• **ACTIVITY**
Every line containing the string "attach" is to be copied from the records.

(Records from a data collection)
»»

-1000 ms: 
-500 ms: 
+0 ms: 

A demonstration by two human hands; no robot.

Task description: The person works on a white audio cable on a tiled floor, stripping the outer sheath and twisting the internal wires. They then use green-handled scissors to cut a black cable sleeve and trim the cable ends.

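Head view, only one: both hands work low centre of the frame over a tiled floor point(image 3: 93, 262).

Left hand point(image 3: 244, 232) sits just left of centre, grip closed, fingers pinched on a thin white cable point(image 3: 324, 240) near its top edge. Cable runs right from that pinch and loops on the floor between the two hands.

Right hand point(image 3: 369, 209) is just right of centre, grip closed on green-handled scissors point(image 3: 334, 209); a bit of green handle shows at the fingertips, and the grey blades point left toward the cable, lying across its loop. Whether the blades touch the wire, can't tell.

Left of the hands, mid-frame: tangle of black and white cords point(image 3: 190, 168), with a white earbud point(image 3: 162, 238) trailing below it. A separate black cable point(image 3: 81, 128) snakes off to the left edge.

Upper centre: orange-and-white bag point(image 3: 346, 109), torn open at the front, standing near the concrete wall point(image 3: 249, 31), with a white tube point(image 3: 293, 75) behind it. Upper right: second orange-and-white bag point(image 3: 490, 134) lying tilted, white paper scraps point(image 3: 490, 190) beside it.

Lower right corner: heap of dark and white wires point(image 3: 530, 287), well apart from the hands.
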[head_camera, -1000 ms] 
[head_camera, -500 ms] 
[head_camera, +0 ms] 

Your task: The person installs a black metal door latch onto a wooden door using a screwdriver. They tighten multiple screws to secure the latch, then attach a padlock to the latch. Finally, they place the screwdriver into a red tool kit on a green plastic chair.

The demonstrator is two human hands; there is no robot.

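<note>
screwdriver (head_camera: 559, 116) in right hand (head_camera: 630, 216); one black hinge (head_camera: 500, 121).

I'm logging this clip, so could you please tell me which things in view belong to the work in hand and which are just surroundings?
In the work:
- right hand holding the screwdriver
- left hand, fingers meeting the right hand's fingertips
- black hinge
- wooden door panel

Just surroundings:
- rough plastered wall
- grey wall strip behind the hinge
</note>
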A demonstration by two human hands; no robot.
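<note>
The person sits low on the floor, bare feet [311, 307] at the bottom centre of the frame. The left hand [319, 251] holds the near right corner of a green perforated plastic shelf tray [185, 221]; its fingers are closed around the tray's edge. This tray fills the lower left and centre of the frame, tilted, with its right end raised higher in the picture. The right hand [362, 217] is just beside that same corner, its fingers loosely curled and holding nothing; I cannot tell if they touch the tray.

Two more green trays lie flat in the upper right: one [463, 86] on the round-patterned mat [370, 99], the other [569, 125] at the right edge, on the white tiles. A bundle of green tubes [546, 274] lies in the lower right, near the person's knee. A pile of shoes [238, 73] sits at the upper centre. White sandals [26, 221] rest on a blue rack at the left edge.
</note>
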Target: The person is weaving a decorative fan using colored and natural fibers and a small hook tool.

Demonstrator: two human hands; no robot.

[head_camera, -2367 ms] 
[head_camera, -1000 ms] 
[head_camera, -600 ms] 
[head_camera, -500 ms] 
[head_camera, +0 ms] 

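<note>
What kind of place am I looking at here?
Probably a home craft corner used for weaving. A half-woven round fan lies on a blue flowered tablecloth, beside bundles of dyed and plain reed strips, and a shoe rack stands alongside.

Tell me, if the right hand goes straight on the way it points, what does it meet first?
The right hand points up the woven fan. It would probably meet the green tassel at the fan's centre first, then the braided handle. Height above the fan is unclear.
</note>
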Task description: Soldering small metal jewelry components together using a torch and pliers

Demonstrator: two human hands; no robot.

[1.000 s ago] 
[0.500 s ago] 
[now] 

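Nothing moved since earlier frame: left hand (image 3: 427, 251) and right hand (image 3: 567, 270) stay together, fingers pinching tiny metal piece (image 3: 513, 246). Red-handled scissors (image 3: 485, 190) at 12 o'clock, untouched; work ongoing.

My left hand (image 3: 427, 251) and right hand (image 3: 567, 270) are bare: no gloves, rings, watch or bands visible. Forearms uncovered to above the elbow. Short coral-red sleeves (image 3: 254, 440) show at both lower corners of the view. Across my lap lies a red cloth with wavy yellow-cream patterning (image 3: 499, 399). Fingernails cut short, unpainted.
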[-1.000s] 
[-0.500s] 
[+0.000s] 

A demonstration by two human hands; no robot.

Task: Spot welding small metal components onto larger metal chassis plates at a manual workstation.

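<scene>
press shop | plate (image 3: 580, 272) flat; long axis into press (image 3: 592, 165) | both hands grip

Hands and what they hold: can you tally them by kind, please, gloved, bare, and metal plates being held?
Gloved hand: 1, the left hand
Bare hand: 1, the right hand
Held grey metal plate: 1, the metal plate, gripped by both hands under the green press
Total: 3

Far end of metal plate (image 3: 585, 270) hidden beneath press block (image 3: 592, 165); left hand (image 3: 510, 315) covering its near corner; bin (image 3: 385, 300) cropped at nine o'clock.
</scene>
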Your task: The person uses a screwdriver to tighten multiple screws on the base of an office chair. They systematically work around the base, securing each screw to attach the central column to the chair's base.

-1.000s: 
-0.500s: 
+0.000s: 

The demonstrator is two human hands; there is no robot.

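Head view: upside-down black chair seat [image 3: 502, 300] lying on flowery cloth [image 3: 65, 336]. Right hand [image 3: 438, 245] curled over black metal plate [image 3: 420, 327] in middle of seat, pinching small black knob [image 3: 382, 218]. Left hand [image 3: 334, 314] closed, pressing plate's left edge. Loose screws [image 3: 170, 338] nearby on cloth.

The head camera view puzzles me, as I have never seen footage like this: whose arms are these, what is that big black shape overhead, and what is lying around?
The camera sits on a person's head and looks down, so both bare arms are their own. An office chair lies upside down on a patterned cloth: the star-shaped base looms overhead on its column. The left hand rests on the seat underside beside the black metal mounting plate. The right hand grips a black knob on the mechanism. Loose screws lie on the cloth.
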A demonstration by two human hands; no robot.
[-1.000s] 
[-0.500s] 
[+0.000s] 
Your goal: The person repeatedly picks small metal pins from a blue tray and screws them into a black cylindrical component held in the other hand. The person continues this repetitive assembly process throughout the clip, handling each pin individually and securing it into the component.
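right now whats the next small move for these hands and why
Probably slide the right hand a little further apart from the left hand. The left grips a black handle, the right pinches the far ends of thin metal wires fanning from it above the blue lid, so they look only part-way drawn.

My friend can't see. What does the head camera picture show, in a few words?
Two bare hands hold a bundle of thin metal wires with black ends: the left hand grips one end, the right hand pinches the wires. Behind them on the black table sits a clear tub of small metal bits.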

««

• **EXERCISE RESULT**
Your task: The person installs a black metal door latch onto a wooden door using a screwdriver. They tighten multiple screws to secure the latch, then attach a padlock to the latch. Finally, they place the screwdriver into a red tool kit on a green plastic chair.
Your task: The person uses a screwdriver to tighten multiple screws on the base of an office chair. They systematically work around the base, securing each screw to attach the central column to the chair's base.

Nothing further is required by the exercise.